WORK TO COMPLETE. The lines to find are those in the entries that hold the word "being"; copy every one of them.

+ + +

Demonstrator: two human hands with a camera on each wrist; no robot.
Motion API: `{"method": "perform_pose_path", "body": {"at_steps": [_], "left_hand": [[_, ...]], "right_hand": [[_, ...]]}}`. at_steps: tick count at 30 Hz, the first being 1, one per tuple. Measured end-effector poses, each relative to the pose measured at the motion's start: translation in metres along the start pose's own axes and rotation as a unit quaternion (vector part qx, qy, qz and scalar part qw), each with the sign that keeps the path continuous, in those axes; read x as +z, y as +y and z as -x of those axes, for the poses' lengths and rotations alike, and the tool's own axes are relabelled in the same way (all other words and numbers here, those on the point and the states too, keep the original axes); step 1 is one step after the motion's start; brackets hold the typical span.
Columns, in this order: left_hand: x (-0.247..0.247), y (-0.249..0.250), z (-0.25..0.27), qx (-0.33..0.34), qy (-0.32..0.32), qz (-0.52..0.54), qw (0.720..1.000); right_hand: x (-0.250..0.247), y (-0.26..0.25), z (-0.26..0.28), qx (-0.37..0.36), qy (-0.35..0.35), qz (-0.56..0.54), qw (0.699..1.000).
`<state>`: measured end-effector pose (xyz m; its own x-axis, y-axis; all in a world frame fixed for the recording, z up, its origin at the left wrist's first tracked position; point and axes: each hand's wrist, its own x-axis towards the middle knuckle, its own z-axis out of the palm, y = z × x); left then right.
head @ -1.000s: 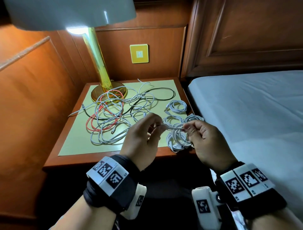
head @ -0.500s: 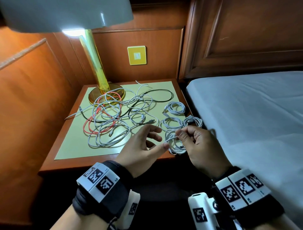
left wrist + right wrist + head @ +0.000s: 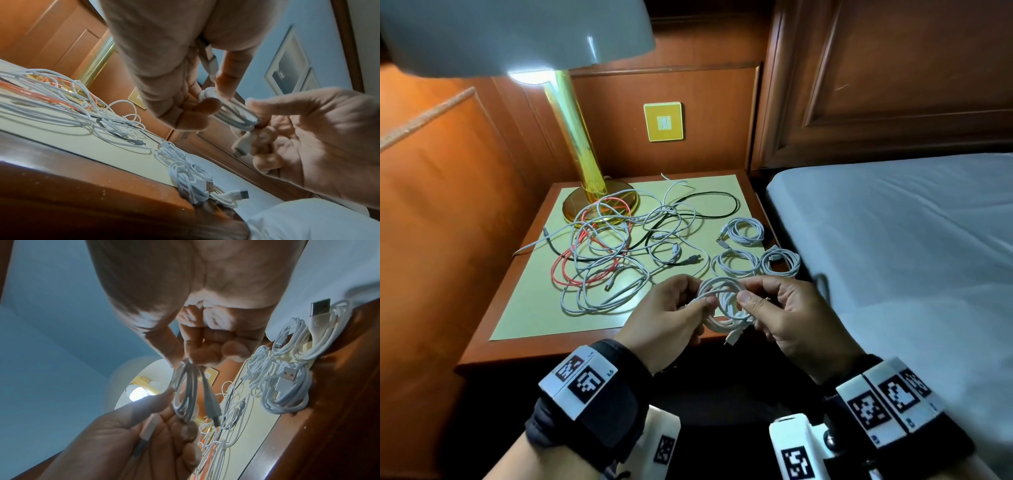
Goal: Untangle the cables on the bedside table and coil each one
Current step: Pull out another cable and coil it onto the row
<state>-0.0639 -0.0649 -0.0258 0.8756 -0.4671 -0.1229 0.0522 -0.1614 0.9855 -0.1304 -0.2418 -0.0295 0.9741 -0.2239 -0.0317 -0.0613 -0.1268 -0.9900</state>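
A wood-panelled corner holds a bed [image 3: 893,240] beside the bedside table [image 3: 524,329], where a gold lamp [image 3: 582,164] stands. Spread across the top lies the tangle of cables [image 3: 619,246], with three coiled white cables [image 3: 743,231] at its right edge. Above the front edge, left hand [image 3: 667,318] and right hand [image 3: 784,315] each pinch the white coil [image 3: 722,305] between thumb and curled fingers

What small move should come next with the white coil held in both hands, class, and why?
Probably set the white coil down beside the three finished coils at the table's right edge: both the left hand and right hand pinch it, its loops look complete, and the tangle remains.
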Motion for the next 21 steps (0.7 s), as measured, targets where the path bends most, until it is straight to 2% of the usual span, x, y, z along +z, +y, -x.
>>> {"method": "perform_pose_path", "body": {"at_steps": [5, 7, 10, 16, 18, 21], "left_hand": [[-0.001, 0.007, 0.004, 0.007, -0.022, -0.022, 0.999], [0.001, 0.007, 0.004, 0.004, -0.013, -0.023, 1.000], [-0.005, 0.003, -0.002, -0.033, 0.016, -0.053, 0.998], [-0.045, -0.011, -0.021, -0.080, 0.155, -0.138, 0.975], [-0.050, -0.019, -0.027, -0.102, 0.163, -0.167, 0.967], [-0.043, -0.024, -0.033, -0.129, 0.141, -0.217, 0.957]], "right_hand": [[0.001, -0.003, 0.003, -0.001, 0.005, 0.026, 1.000], [0.004, -0.003, 0.003, -0.003, 0.004, 0.049, 0.999], [0.005, -0.001, 0.004, 0.004, 0.019, 0.074, 0.997], [-0.001, 0.002, 0.004, -0.005, 0.042, 0.167, 0.985], [-0.001, 0.003, 0.003, -0.005, 0.043, 0.173, 0.984], [-0.001, 0.005, 0.002, -0.005, 0.045, 0.176, 0.983]]}}
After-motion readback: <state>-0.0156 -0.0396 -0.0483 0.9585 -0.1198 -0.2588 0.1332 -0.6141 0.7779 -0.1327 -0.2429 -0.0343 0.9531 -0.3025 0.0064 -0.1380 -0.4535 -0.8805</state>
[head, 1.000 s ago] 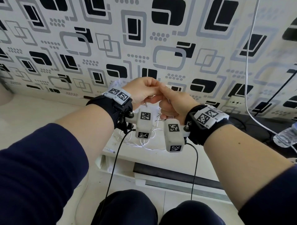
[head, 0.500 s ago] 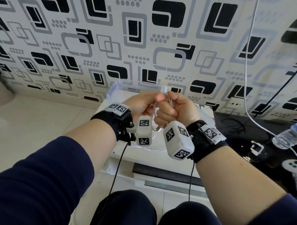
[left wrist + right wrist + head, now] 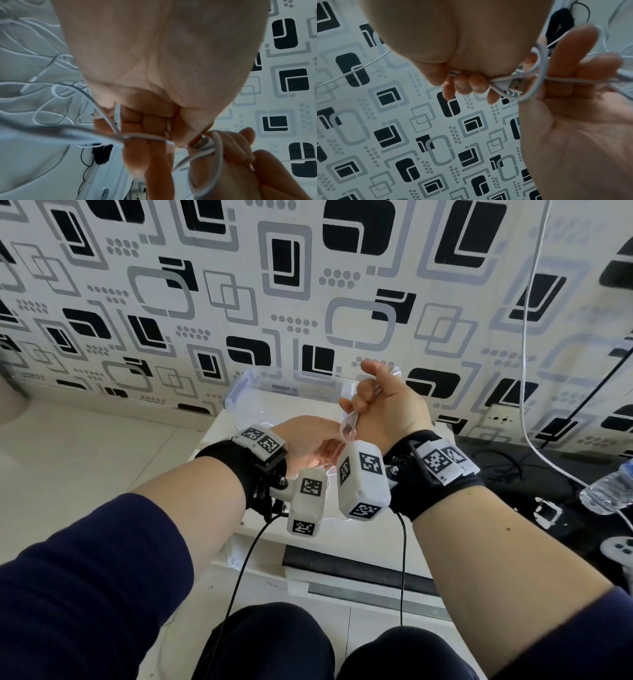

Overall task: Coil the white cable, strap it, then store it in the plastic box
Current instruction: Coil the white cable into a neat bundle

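Observation:
The white cable (image 3: 349, 428) is bunched between both hands above the white table (image 3: 219, 436). My right hand (image 3: 363, 405) is uppermost, its fingers curled round a few loops (image 3: 539, 67). Just below it my left hand (image 3: 318, 446) pinches the same bundle near the metal USB plug (image 3: 200, 140), which sticks out between the hands (image 3: 516, 82). The rest of the cable lies in loose tangled loops (image 3: 42, 108) on the table under the hands. The clear plastic box (image 3: 284, 392) stands open behind the hands against the wall. No strap shows.
A second white cable (image 3: 527, 337) hangs down the patterned wall on the right. A water bottle (image 3: 609, 491) and a game controller (image 3: 616, 546) lie on the black surface to the right. A wall socket (image 3: 500, 419) is behind it. My knees are below the table's edge.
Both hands came down toward the table. The right hand then turned over and rose above the left, drawing the cable loops with it.

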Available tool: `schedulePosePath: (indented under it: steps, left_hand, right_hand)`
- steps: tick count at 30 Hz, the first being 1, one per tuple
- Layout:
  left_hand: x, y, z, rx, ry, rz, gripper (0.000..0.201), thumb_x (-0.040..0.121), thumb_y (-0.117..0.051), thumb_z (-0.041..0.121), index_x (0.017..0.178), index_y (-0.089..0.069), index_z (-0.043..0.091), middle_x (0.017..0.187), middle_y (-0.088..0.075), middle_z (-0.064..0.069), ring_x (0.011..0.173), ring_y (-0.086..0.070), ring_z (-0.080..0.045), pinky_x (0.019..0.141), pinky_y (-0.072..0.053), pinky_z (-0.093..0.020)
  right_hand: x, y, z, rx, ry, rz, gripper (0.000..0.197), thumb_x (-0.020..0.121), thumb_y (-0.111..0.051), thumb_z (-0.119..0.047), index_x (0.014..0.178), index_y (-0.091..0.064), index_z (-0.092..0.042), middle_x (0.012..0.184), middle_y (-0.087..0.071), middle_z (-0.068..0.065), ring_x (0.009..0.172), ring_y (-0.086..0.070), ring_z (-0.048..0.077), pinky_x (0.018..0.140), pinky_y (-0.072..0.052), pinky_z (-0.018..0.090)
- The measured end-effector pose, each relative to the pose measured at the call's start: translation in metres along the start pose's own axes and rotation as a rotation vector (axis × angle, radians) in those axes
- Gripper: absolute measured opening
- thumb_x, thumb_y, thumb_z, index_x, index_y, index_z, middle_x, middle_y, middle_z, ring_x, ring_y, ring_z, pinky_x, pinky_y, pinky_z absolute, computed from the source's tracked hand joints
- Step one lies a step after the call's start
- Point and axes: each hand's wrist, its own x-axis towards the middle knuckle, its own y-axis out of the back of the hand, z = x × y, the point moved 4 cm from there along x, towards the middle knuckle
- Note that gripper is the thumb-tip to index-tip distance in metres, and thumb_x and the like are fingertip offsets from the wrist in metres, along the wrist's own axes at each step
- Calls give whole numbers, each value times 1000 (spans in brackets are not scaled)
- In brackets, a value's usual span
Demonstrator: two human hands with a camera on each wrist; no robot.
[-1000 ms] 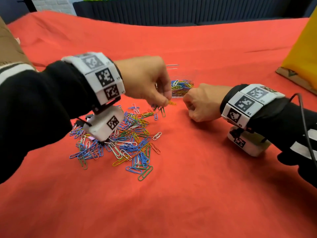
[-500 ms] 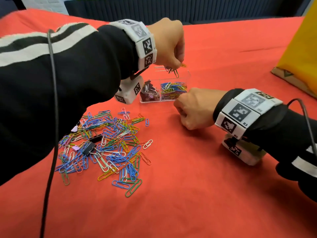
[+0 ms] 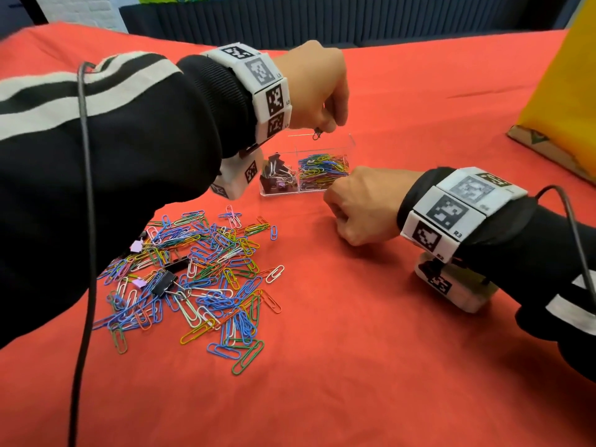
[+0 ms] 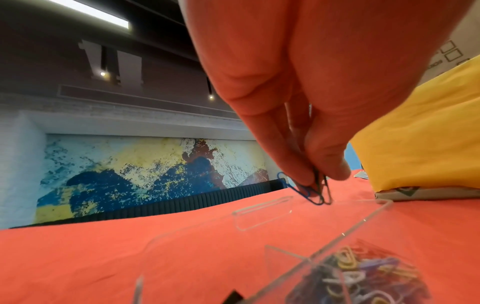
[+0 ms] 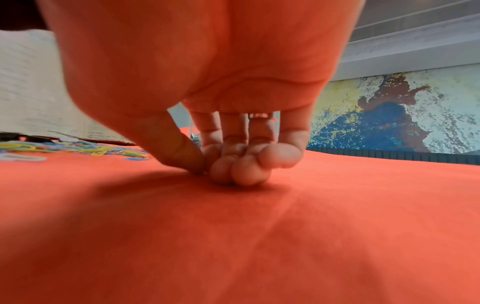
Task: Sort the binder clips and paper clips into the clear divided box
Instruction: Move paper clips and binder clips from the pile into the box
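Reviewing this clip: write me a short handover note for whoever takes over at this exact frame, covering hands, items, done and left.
Left hand: fingers pinch a few paper clips above the clear divided box, not yet released.
Right hand: curled, holds nothing, resting on the red cloth beside the box.
Done: the box's left compartment holds binder clips, the right one holds coloured paper clips.
Left: drop the pinched clips into the paper clip side, then sort the loose pile, which is mostly paper clips with a few black binder clips mixed in.
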Motion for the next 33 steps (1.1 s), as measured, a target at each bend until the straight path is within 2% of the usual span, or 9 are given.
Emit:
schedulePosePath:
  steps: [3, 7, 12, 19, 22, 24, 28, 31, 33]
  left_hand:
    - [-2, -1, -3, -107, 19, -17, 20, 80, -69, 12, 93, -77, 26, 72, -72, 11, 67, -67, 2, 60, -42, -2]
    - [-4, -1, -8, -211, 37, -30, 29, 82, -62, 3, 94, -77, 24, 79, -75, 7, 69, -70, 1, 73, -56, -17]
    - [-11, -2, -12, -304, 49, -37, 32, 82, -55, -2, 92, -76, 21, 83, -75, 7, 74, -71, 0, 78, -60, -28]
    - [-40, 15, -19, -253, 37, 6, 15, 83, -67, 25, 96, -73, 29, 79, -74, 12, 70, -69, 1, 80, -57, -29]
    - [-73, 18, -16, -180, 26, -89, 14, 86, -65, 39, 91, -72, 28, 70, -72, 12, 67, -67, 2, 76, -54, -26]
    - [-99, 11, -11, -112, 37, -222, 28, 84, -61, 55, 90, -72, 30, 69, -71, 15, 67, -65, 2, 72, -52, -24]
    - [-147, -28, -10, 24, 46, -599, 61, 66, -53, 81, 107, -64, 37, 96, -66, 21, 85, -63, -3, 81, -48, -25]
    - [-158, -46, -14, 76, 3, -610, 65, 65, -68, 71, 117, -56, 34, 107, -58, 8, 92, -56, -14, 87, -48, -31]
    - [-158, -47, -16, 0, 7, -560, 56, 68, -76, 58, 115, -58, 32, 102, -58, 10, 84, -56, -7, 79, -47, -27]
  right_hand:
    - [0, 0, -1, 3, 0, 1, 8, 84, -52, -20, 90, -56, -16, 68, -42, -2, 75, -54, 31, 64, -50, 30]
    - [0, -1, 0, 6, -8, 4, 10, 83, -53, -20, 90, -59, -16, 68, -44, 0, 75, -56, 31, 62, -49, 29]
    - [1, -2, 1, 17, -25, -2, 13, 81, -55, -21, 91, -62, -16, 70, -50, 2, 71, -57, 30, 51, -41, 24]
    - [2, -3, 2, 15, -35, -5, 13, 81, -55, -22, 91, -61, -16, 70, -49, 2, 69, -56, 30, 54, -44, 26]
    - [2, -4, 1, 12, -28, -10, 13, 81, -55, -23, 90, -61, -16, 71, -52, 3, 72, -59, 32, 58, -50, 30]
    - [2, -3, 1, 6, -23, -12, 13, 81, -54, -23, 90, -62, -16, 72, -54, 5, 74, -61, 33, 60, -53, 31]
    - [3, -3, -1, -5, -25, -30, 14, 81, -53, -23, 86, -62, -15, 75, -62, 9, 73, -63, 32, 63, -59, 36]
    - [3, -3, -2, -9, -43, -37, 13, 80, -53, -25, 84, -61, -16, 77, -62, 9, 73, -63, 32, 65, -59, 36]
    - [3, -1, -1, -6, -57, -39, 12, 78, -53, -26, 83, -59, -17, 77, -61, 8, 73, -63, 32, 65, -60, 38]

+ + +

WRITTEN REPLY.
Motion API: `{"method": "perform_pose_path", "body": {"at_steps": [_], "left_hand": [[_, ...]], "right_hand": [[_, ...]]}}`. at_steps: tick count at 30 Hz, the first being 1, one per tuple. Measured end-effector poses, each relative to the pose measured at the motion's start: translation in metres along the start pose's own axes and rotation as a unit quaternion (vector part qx, qy, qz and scalar part qw), each with the sign that keeps the path continuous, in those axes; read x as +z, y as +y and z as -x of those axes, for the poses' lengths and rotations alike, and the tool's own axes are relabelled in the same way (all other words and numbers here, those on the point and the states too, keep the original axes); step 1 is one step after the motion's start; brackets hold the typical span.
- steps: tick count at 30 Hz, the first being 1, one per tuple

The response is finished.